Introduction
Following the gap analysis done in the second half of 2023, the Vector Special Interest Group (SIG-Vector) has been working on specifying instructions to accelerate matrix operations. Two Task Groups were proposed to explore approaches that may be applicable to different markets.
The Attached Matrix Extension Task Group (AME-TG) has deep learning and other Artificial Intelligence-related workloads as the primary focus. The group should specify a set of instructions that is independent of other RISC-V extensions. In particular, this approach should allow embedded and other low-cost implementations to simplify the design by skipping the Vector extension but still having AI acceleration instructions. However, this matrix extension will expand the architecture state with the introduction of Matrix Registers, which may be a problem in applications with frequent context switching.
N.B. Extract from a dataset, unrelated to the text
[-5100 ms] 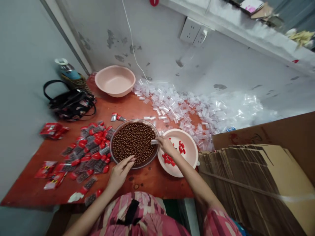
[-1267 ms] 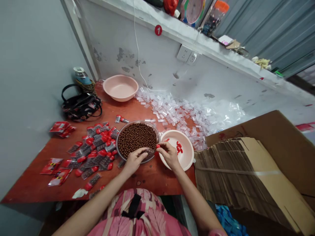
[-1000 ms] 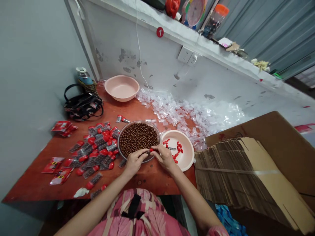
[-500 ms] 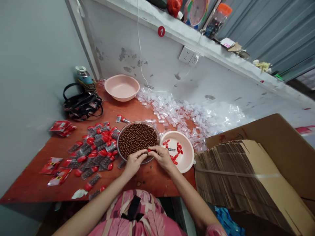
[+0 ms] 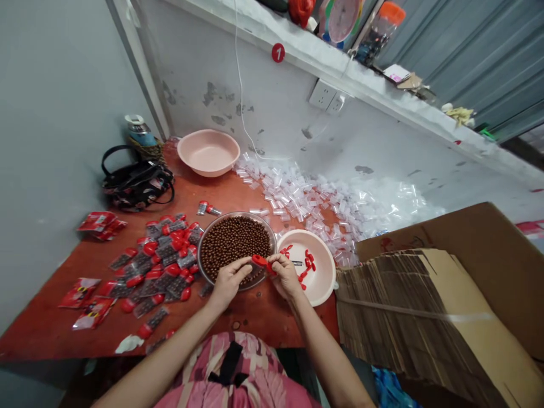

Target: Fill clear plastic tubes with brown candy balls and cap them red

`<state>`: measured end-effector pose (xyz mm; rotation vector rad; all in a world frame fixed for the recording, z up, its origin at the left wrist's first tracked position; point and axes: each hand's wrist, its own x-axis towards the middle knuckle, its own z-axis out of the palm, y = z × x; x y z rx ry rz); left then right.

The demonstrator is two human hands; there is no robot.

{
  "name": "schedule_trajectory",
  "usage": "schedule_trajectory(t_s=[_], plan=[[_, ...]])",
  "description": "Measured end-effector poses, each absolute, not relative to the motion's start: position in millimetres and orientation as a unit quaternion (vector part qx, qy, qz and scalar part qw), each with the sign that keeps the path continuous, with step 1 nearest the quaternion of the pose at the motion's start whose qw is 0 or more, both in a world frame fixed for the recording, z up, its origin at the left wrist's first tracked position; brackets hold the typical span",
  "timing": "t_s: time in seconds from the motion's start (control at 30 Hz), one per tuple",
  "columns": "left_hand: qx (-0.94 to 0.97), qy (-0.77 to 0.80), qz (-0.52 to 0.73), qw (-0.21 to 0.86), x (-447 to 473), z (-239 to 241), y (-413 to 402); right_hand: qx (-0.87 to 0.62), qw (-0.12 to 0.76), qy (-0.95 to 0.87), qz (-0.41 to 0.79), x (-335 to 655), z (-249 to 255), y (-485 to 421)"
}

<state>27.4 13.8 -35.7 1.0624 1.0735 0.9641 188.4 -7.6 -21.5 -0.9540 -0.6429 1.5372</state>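
My left hand [image 5: 229, 281] is closed in a pinch at the near rim of a round metal bowl [image 5: 199, 258] of small brown beads [image 5: 238, 241]. A red plastic cap [image 5: 259, 260] sticks out from its fingertips; whether a clear tube is attached behind it is hidden. My right hand [image 5: 285, 276], also closed, pinches another small red cap [image 5: 271, 268] close beside the first. To the right stands a pale basin [image 5: 325, 277] with loose red caps [image 5: 310, 260] inside. Left of the bowl lie heaped clear tubes of dark beads with red caps [image 5: 164, 260].
Empty clear tubes [image 5: 297, 195] are spread along the wall. A pink basin [image 5: 208, 153] and a black handbag [image 5: 138, 181] stand at the back left. Red packets [image 5: 80, 292] lie on the left. Stacked flat cardboard [image 5: 395, 306] borders the table's right side.
A red cap now shows clearly between my hands, which have drawn slightly apart. My right hand grips a second red piece. The view has shifted a little.
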Motion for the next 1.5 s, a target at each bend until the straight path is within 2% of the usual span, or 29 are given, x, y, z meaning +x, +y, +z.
schedule_trajectory(t_s=[0.2, 0.4, 0.53, 0.67, 0.8, 0.97, 1.03, 1.3, 1.5], plan=[[0.425, 0.47, 0.448, 0.631, 34.4, -38.6, 19.5, -0.372, 0.554, -0.23, 0.709, 197.1, -18.3, -8.9], [0.581, 0.457, 0.398, 0.543, 34.4, -37.1, 18.4, -0.411, 0.555, -0.268, 0.672, 198.9, -22.2, 1.7], [0.536, 0.487, 0.383, 0.574, 39.3, -44.7, 20.7, -0.443, 0.527, -0.352, 0.634, 201.7, -17.5, 9.5], [0.515, 0.487, 0.393, 0.586, 38.7, -51.5, 22.9, -0.524, 0.512, -0.419, 0.537, 209.0, -28.3, 16.9], [0.509, 0.516, 0.388, 0.57, 18.9, -57.4, 16.2, -0.589, 0.407, -0.532, 0.452, 213.2, -54.2, 36.6], [0.44, 0.546, 0.411, 0.583, -14.4, -64.2, -6.7, -0.627, 0.128, -0.72, 0.269, 197.9, -85.8, 76.2], [0.395, 0.562, 0.428, 0.587, -24.1, -66.0, -16.4, -0.629, 0.064, -0.745, 0.212, 191.3, -93.0, 89.1], [0.301, 0.599, 0.441, 0.597, -46.1, -80.1, -44.3, -0.505, -0.051, -0.843, 0.177, 192.7, -100.9, 98.8], [0.337, 0.56, 0.438, 0.618, -39.2, -73.5, -37.4, -0.524, -0.035, -0.838, 0.15, 192.3, -85.8, 87.7]])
This approach is similar to how other architectures added matrix operations, like Intel’s AMX (Advanced Matrix Extensions) and ARM’s SME (Scalable Matrix Extension).
The Integrated Matrix Extension Task Group (IME-TG) primarily focuses on the HPC market and proposes developing an instruction set that reuses the Vector Registers introduced by the Vector extension to perform matrix operations. This approach reduces the impact of the extension in context-switching and resembles how the POWER architecture added matrix operations with the MMA (Matix-Multiply Assist) facility. It may also help applications that interleave matrix and vector operations by avoiding data movement between different types of registers.
In this work, we developed a QEMU TCG Plugin called Vector-Matrix Profiler (VMP) to investigate the potential impact of data movement between Vector and Matrix Registers. With POWER10’s MMA as a proxy for what a RISC-V IME implementation should look like, we used this plugin to instrument the execution of eight Convolutional Neural Networks (CNN) optimized to use the POWER10 matrix operations and profile the interaction between scalar, matrix, and vector instructions.
The results show that this type of workload has very little interaction between vector and matrix registers, indicating that the two convolution algorithms tested do not currently explore this characteristic of the IME approach. The collected data can also give some insights into the type of vector operation that interacts with matrix data and would be helpful in an AME implementation to avoid sending data back to memory.
Implementation
POWER (Performance Optimization With Enhanced RISC) is a RISC-like architecture with 32 General Purpose Registers (GPRs), 32 Floating-Point Registers (FPRs), and 64 Vector-Scalar Registers (VSRs). The VSRs have a fixed width of 128 bits, and the first 32 registers share the higher 64 bits with the FPRs, as shown in Figure 1.
Figure 1: FPR and VSR mapping
Power ISA version 3.1 introduced the Matrix-Multiply Assist (MMA) Facility, adding an IME-like set of instructions to perform rank-k outer products (with k up to 8, depending on the underlying element type). The instructions take the 128-bit VSRs as input, and the output is placed in one of the eight 512-bit accumulator registers. Each accumulator is associated with a group of 4 VSRs, as shown in Figure 2. A more detailed description of POWER10 MMA can be found in this paper and the Power ISA v3.1.
Figure 2: VSR and ACC mapping
Eight CNN models were compiled with an ONNX-based toolchain that outputs POWER10 MMA code for an MLIR/LLVM compiler. The compiler uses two convolution algorithms to generate POWER10 MMA binaries: (a) SConv direct convolution and (b) a baseline, Im2Col+BLAS implementation, that we call BLAS, for short. More details about the toolchain can be found on the SConv paper.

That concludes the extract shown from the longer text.